::: Material for the task

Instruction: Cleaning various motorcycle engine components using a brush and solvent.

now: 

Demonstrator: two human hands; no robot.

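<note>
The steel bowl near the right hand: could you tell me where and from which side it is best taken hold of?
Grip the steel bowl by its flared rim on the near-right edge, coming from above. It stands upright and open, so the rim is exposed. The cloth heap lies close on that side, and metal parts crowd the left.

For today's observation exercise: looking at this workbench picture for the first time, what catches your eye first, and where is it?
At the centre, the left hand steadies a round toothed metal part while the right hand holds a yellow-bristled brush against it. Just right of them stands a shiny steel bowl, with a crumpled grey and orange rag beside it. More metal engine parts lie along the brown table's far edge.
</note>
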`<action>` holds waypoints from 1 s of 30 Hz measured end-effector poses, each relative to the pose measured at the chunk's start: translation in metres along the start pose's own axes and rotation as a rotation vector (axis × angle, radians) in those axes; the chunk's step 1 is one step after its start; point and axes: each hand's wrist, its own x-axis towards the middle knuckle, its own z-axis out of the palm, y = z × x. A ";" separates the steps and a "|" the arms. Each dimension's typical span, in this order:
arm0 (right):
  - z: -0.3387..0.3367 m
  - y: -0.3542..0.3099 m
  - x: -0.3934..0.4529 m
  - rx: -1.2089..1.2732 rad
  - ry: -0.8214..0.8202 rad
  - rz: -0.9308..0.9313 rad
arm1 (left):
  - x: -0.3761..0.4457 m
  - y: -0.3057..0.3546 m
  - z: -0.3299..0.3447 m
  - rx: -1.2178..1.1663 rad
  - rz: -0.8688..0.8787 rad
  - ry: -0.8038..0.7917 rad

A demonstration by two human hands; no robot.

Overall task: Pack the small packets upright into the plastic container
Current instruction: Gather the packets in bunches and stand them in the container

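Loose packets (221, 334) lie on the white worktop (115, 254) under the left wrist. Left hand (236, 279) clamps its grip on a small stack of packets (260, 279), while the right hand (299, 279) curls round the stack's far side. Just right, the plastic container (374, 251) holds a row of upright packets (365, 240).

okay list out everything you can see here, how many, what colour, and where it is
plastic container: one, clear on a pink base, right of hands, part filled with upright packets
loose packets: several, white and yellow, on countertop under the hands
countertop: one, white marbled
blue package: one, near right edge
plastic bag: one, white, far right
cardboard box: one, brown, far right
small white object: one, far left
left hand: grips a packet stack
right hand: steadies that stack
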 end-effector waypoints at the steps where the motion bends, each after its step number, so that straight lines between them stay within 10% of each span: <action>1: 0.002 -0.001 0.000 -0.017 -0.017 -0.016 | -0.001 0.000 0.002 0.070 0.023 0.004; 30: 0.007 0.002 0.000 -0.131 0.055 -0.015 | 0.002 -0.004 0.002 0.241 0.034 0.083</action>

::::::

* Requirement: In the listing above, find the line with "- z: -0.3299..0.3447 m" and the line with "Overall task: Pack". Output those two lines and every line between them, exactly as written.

* Written solution:
  - z: -0.3299..0.3447 m
  - rx: -1.2178..1.1663 rad
  - rz: -0.8688..0.8787 rad
  - ry: -0.8038..0.7917 rad

A demonstration by two human hands; no robot.

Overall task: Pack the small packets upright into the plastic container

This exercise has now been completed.